* _WORK ITEM_
Where the records below show the word "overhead" in a line, please copy that line.

Data entries:
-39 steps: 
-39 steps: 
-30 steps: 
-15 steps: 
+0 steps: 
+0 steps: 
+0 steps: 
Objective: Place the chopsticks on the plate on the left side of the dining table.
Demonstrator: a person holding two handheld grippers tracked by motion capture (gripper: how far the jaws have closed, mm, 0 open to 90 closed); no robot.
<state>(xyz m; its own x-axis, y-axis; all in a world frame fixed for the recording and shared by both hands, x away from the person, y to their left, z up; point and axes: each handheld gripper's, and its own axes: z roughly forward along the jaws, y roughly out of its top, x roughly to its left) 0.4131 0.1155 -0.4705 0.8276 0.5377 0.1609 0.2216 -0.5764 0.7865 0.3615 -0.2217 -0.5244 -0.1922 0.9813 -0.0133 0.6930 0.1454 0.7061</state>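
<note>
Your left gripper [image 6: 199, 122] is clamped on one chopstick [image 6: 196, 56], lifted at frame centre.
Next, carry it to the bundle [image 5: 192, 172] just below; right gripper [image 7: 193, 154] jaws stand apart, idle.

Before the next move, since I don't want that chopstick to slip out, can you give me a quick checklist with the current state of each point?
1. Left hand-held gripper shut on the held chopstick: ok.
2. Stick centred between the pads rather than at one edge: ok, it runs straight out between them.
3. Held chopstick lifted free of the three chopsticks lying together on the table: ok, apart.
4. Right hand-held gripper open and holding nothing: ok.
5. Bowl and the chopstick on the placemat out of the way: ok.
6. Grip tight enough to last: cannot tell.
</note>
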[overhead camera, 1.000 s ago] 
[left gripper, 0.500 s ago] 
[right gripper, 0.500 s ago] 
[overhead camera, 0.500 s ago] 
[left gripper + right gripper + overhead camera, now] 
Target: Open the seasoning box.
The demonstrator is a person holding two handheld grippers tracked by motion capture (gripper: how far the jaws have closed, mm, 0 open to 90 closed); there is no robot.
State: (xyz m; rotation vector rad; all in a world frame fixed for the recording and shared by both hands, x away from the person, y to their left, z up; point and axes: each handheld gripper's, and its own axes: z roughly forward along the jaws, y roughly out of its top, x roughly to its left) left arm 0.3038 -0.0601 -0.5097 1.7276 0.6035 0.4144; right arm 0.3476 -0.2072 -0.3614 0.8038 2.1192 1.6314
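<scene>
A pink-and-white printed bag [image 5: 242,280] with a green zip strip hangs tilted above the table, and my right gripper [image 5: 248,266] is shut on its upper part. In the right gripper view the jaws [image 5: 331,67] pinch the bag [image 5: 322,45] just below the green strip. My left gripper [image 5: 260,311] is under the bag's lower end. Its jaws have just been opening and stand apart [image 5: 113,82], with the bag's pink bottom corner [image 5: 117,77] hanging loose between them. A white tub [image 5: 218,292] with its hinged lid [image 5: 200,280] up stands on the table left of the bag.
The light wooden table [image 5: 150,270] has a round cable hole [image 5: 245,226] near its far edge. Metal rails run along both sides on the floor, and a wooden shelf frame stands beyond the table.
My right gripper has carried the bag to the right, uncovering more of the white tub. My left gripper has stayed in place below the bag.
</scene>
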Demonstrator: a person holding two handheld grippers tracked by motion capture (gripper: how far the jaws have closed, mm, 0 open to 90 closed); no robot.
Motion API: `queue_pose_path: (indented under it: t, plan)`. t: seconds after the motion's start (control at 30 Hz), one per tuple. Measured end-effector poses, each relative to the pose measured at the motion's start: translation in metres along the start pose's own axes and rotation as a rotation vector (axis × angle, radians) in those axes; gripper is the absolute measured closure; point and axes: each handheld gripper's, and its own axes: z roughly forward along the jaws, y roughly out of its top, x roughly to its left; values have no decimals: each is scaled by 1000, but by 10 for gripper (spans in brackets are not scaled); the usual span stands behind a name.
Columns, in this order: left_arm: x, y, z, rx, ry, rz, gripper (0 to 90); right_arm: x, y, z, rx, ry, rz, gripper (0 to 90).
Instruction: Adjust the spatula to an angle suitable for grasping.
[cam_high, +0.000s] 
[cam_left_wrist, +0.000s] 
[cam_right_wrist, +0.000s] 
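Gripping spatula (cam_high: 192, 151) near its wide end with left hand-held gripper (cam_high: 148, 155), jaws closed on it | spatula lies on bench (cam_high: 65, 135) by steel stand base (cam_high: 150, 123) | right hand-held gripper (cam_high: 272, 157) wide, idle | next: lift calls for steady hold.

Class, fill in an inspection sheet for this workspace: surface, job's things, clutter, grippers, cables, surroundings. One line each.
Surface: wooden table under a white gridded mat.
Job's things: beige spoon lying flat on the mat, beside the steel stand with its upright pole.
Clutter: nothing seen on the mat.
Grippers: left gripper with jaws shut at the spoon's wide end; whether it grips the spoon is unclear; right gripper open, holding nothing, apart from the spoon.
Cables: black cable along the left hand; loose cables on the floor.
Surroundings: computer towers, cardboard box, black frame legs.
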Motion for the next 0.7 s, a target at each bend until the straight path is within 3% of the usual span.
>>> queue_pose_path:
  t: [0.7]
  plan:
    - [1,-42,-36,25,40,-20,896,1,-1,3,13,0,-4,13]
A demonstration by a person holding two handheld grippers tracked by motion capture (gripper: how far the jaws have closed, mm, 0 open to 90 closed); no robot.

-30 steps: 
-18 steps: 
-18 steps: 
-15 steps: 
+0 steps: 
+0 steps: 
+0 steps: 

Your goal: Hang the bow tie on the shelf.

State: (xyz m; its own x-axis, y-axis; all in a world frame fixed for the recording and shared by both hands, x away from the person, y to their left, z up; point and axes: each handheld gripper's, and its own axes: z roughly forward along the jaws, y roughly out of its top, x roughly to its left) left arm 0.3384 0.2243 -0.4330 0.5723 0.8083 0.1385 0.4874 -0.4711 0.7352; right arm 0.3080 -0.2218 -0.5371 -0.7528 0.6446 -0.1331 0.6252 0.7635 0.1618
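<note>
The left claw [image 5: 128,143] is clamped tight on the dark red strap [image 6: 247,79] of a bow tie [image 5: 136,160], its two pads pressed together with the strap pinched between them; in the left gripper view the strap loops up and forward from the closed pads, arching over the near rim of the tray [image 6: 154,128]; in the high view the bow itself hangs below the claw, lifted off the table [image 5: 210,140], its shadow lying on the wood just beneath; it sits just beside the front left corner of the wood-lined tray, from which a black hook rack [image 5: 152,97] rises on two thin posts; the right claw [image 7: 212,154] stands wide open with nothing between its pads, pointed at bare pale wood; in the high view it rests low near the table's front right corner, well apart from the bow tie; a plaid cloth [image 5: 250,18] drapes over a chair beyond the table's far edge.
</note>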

* _WRITTEN REPLY_
[overhead camera, 1.000 s ago] 
[overhead camera, 0.500 s ago] 
[left gripper + right gripper + overhead camera, now] 

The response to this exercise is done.